UNICEF spokesman James Elder, told CBS News that when he visited one of Gaza’s beleaguered hospitals this week, “the first thing I saw was four children who had all been shot by quadcopters [military drones], then I went into a hallway and it was wall-to-wall children across all the corridors.”
“There was a boy bleeding out on the floor who had apparently been there for five hours, then he was put on a stretcher only for another child to be put in his place,” Elder told CBS News. “Then I watched a little girl die. That’s half an hour here in Gaza.”
The staggering death toll does not reflect the thousands more children who have been maimed and injured, or those who have lost one or both parents during the war.

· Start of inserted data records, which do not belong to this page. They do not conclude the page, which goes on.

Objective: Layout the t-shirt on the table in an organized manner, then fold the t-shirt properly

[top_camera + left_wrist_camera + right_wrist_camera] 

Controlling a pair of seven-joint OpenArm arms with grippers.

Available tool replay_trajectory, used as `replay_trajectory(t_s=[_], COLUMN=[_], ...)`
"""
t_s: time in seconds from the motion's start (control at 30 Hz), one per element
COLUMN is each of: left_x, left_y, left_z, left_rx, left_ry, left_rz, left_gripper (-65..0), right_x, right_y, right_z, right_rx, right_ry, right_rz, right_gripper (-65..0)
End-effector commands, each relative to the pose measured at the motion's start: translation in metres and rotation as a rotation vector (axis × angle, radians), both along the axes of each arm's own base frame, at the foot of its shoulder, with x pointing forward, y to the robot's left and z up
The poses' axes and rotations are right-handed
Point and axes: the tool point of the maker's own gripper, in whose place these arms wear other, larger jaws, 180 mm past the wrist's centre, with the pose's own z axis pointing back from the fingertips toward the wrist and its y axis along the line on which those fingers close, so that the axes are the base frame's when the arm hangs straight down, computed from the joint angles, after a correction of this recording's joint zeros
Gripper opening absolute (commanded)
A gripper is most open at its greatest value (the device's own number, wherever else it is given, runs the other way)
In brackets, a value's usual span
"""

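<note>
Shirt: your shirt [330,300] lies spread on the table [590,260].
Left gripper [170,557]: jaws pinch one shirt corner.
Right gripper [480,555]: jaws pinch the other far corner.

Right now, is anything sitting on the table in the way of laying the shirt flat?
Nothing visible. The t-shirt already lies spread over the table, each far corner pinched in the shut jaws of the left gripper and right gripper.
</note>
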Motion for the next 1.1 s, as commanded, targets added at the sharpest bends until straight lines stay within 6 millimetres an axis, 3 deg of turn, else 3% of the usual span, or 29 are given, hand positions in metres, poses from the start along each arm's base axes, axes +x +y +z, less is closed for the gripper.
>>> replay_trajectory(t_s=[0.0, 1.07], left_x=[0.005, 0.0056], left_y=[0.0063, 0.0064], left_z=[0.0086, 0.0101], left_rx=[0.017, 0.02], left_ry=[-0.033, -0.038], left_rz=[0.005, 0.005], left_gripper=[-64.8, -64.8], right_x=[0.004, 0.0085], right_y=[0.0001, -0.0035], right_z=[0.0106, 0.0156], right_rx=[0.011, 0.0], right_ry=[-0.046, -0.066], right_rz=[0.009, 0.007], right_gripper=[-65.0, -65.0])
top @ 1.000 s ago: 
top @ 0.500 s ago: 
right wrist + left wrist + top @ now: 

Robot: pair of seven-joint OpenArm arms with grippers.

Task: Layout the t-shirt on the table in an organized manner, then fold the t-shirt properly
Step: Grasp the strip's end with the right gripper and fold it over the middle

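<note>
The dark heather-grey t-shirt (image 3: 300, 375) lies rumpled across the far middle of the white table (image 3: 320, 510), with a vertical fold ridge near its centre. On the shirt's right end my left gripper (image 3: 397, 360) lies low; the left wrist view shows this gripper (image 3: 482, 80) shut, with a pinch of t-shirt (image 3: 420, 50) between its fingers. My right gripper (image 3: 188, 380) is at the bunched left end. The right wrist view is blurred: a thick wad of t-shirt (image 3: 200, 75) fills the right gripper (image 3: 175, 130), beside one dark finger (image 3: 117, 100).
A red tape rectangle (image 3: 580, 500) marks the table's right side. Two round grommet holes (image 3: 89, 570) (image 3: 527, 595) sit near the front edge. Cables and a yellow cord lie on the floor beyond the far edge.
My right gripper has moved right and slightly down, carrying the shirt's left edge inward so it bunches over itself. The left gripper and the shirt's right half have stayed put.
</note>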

At a makeshift camp for Palestinian orphans in the southern city of Khan Younis, CBS News’ team in Gaza saw some of the young faces behind the grim statistics.
CBS News
“I wish the war were just a dream I’d wake up from and see my parents next to me,” said 14-year-old Deena Al-Za’arab, who lost both of her parents.

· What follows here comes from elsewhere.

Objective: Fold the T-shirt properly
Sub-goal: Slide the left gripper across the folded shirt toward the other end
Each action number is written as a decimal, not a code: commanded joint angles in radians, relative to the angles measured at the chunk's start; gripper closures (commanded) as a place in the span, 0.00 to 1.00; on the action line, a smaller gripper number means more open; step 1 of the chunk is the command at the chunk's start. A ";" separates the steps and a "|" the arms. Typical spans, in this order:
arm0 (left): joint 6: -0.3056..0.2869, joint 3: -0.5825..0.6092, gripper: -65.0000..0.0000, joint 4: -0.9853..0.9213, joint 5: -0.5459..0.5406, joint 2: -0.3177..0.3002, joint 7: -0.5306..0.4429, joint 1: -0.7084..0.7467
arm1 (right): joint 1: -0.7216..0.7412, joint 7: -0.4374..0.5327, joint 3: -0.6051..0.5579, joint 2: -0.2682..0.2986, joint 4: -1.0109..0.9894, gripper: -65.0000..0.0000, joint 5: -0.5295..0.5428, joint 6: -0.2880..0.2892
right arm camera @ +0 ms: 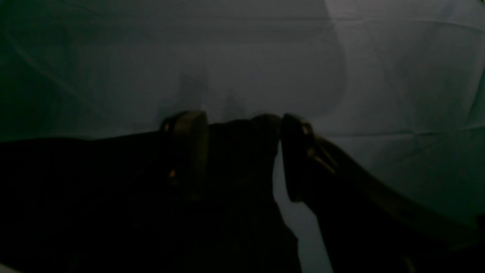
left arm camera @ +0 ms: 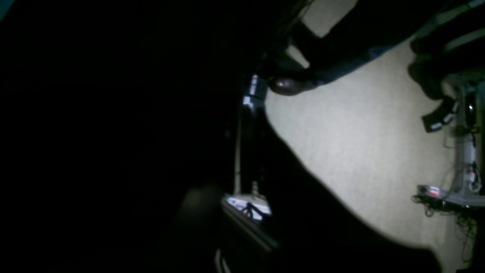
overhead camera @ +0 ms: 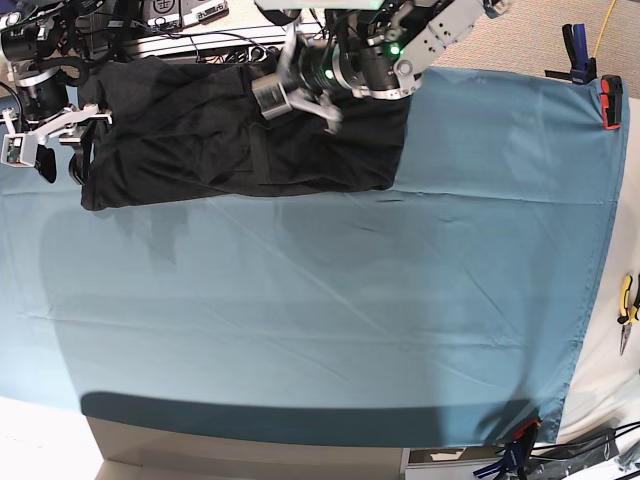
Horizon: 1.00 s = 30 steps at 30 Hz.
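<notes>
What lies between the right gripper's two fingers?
Black T-shirt cloth fills the gap between the right gripper's fingers, in the right wrist view.

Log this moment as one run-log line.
T-shirt: spread wide at far edge of cloth | right claw: shut on T-shirt | left claw: over T-shirt, grip unclear

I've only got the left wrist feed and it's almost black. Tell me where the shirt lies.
Observer: Base view shows the T-shirt spread along the far edge of the teal cloth, toward the right arm's side.
Operator: Report the left gripper.
Observer: The left gripper is over the shirt near its far edge; open or shut, I cannot tell.
Operator: Now the right one.
Observer: Right wrist view: black fabric sits between the right gripper fingers, with a sliver of cloth showing beside one finger.
</notes>
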 commanded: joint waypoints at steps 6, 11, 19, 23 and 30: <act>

“I have to keep it together for the sake of my siblings,” she added, “because now I must raise them.”
Many of the children at the camp now spend their days doing the work of adults.
Arat Awqal, who is just 10, promised her father she’d be a doctor before he died, but she now focuses on taking care of her younger sister.
“I just want to go back to how it used to be,” she told CBS News. “Whenever we heard the sound of missiles my father would hold us, but now he’s gone, and we are always scared.”
CBS News
UNICEF says one in five children in Gaza is acutely malnourished, and Elder stressed that the trauma being inflicted on the youngest is not just physical.
“The kids not only lost loved ones — it’s not just about just having your mother killed, it’s about watching your mother die, then add that level of trauma to being displaced — and we talk of displacement, it sounds like a neutral or abstract term. It’s not. It’s violent. It’s repetitious, and it also increases trauma.”
The U.N. estimates that about 90% of Gaza’s population, some 1.9 million people, have been forcibly displaced during the war, many of them multiple times as the focus of Israel’s military operations has shifted. Most recently, the Israel Defense Forces ordered everyone to leave Gaza City, the enclave’s biggest population center, and to move further south, to areas such as Khan Younis.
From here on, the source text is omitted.